## REQUIRED ACTION:
Below are the records; copy each line in which "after" occurs.

## SUPPLIED INFORMATION:

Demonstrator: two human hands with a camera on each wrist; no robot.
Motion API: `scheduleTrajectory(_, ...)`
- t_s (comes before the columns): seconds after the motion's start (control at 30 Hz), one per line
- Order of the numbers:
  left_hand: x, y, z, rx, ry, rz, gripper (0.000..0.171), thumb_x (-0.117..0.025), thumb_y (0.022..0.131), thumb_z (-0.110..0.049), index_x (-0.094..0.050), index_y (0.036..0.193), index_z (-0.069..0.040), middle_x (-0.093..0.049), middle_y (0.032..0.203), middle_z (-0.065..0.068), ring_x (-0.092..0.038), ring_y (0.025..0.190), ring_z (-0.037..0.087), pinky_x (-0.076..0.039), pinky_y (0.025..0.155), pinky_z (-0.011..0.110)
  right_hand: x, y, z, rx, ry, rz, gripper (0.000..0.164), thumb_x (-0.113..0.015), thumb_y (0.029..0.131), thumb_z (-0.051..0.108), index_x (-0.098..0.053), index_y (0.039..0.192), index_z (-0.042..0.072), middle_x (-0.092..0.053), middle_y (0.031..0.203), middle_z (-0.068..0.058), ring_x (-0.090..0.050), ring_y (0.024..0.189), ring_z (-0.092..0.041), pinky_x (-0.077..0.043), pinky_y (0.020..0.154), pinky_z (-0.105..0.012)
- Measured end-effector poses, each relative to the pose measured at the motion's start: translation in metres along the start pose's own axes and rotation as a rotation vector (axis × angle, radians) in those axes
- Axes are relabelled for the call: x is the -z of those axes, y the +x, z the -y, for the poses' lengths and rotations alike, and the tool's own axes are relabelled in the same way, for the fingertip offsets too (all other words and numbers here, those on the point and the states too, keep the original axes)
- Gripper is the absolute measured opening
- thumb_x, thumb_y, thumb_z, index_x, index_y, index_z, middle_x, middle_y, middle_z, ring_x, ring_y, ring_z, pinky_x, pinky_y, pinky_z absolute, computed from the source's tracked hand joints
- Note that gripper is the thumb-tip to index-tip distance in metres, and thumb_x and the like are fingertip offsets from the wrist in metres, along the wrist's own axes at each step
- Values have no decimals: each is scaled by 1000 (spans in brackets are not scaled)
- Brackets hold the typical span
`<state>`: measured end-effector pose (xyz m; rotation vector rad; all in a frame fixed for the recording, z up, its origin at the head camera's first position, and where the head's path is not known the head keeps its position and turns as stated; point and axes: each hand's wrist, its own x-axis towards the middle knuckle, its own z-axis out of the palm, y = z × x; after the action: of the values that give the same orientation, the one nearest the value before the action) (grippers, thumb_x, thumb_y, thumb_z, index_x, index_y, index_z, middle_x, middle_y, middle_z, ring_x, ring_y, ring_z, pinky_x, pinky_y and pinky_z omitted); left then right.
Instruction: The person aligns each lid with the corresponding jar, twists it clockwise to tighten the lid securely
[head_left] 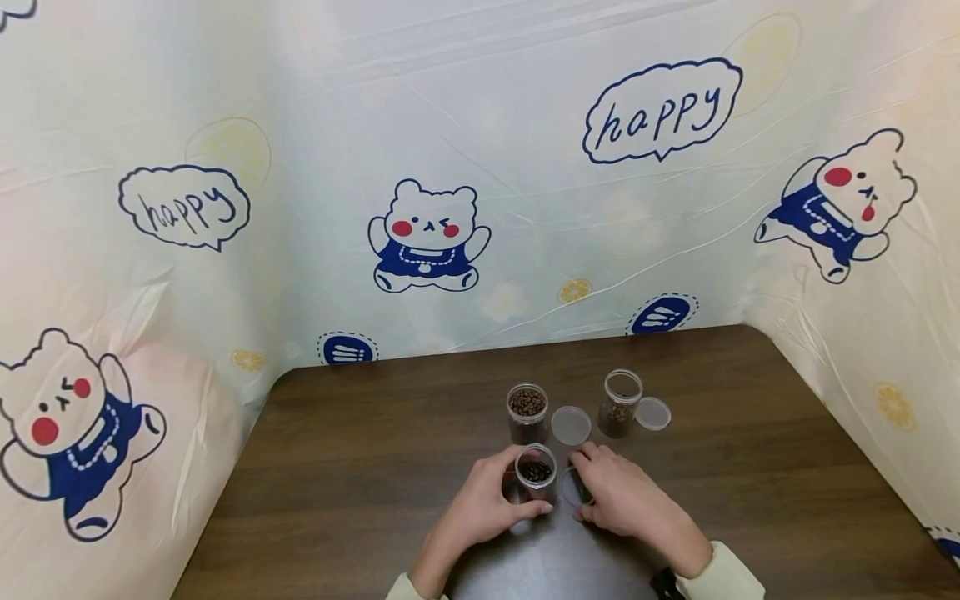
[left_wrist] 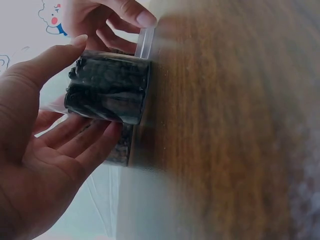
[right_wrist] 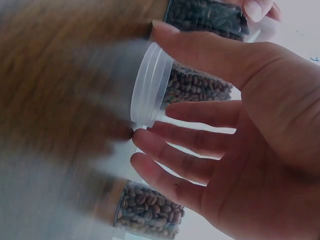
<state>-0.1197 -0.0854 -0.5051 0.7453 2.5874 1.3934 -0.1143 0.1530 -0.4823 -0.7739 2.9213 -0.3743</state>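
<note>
My left hand point(head_left: 480, 504) holds a clear plastic jar point(head_left: 536, 492) of dark, bean-like pieces, thumb on the near side and fingers on the far side. The jar stands upright and uncovered, as the left wrist view point(left_wrist: 107, 87) also shows. To its right, my right hand point(head_left: 626, 496) is around a translucent round lid point(right_wrist: 150, 85) low at the tabletop. Its thumb and fairly straight fingers lie at either side of the lid; whether they touch it is unclear. Behind the held jar is another open jar point(head_left: 527, 421) of coffee beans.
A third open jar point(head_left: 617, 417), holding coffee beans, stands at the back right. One loose lid point(head_left: 572, 426) lies between the two rear jars, another lid point(head_left: 653, 413) right of the third jar. A printed cloth point(head_left: 517, 167) hangs behind the brown table point(head_left: 360, 483).
</note>
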Motion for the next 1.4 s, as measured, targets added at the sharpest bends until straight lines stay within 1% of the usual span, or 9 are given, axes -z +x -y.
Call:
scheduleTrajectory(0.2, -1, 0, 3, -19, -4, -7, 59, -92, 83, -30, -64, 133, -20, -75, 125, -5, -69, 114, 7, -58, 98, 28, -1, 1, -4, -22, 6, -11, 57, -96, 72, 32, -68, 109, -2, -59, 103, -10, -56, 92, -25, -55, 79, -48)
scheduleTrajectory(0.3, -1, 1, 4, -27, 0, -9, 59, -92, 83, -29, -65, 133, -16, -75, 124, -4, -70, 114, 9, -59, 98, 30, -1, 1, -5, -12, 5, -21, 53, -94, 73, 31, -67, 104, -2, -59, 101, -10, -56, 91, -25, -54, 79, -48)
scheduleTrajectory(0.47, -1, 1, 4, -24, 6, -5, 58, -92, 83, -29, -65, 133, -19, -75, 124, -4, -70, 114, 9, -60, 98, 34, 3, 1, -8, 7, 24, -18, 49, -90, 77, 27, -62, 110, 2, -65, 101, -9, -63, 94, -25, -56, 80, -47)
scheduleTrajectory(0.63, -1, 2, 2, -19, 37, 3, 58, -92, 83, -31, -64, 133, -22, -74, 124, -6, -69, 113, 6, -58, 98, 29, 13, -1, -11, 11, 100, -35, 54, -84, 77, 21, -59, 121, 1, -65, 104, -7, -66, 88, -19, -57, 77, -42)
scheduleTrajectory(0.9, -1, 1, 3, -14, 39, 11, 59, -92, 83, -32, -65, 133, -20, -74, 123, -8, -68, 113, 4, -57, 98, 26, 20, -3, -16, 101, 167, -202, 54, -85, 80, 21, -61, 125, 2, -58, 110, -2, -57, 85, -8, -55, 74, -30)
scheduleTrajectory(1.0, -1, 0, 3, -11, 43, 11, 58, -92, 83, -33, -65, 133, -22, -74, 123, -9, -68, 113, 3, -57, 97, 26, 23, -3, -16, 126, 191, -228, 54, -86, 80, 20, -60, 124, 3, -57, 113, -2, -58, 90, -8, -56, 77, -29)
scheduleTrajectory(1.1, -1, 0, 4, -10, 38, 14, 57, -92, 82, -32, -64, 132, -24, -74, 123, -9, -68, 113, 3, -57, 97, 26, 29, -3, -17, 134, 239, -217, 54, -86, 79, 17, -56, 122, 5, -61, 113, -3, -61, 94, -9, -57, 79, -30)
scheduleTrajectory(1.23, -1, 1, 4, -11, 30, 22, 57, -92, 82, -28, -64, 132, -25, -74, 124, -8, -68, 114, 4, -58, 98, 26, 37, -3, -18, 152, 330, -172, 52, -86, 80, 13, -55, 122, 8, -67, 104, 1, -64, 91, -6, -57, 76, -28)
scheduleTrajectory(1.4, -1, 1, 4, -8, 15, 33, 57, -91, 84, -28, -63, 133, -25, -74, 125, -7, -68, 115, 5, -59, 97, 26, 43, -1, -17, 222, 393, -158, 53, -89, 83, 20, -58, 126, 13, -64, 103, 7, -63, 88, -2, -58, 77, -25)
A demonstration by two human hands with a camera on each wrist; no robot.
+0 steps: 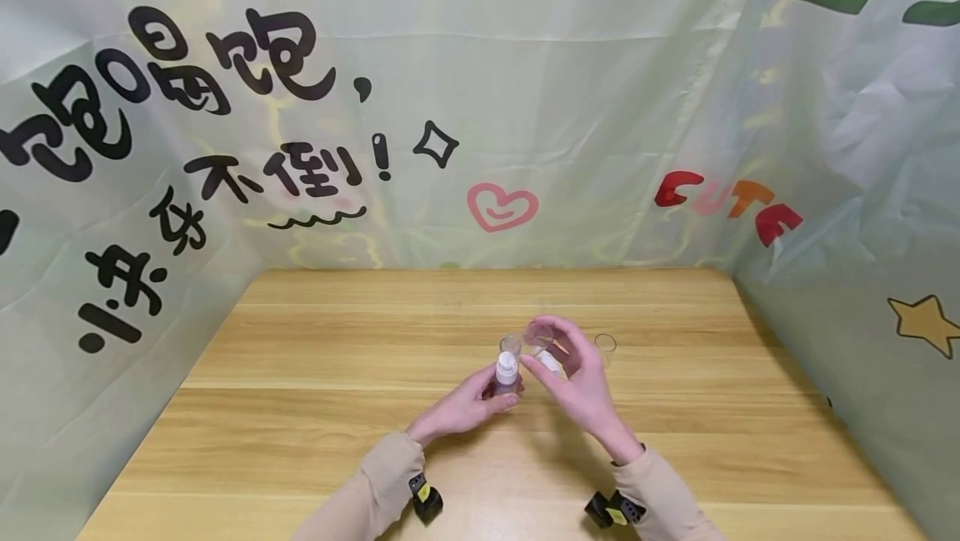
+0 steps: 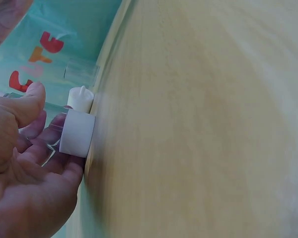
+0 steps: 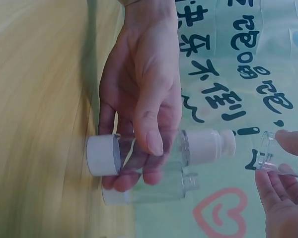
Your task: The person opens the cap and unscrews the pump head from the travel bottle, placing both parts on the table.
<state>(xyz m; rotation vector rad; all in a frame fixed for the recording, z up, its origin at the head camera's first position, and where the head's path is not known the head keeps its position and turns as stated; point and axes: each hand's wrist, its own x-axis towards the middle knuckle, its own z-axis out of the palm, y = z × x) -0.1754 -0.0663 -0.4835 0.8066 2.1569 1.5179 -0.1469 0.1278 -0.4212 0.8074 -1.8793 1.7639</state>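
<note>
My left hand [image 1: 467,403] grips a clear pump bottle [image 1: 507,369] with a white pump top. In the right wrist view the bottle's white base [image 3: 102,155] shows below the fingers and the pump top [image 3: 208,145] above them. Up and to its right, my right hand [image 1: 583,378] holds a small clear cap [image 3: 272,152] between thumb and fingers, apart from the pump. Behind the held bottle stands a second clear bottle [image 3: 156,189], its narrow neck uncovered.
A loose white pump top [image 2: 80,100] stands on the wooden table [image 1: 315,408], partly behind my right hand in the head view. Farther right is another clear cap [image 1: 605,343]. A printed cloth [image 1: 585,107] closes off the table's back and sides.
</note>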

## RESULT:
- t_s (comes before the columns): seconds after the motion's start (control at 30 Hz), one per line
`<state>`: measured end-effector pose (xyz m; rotation vector rad; all in a frame fixed for the recording, z up, its origin at the head camera's first position, and where the head's path is not known the head keeps its position and turns as stated; point and axes: each hand's wrist, its own x-axis towards the middle knuckle, its own z-axis out of the palm, y = z × x; after the action: of the values that give the same orientation, the one nearest the value before the action) (grippers, thumb_x, thumb_y, thumb_z, index_x, index_y, index_z, middle_x, middle_y, middle_z, ring_x, ring_y, ring_z, pinky_x, pinky_y and pinky_z omitted); left then right.

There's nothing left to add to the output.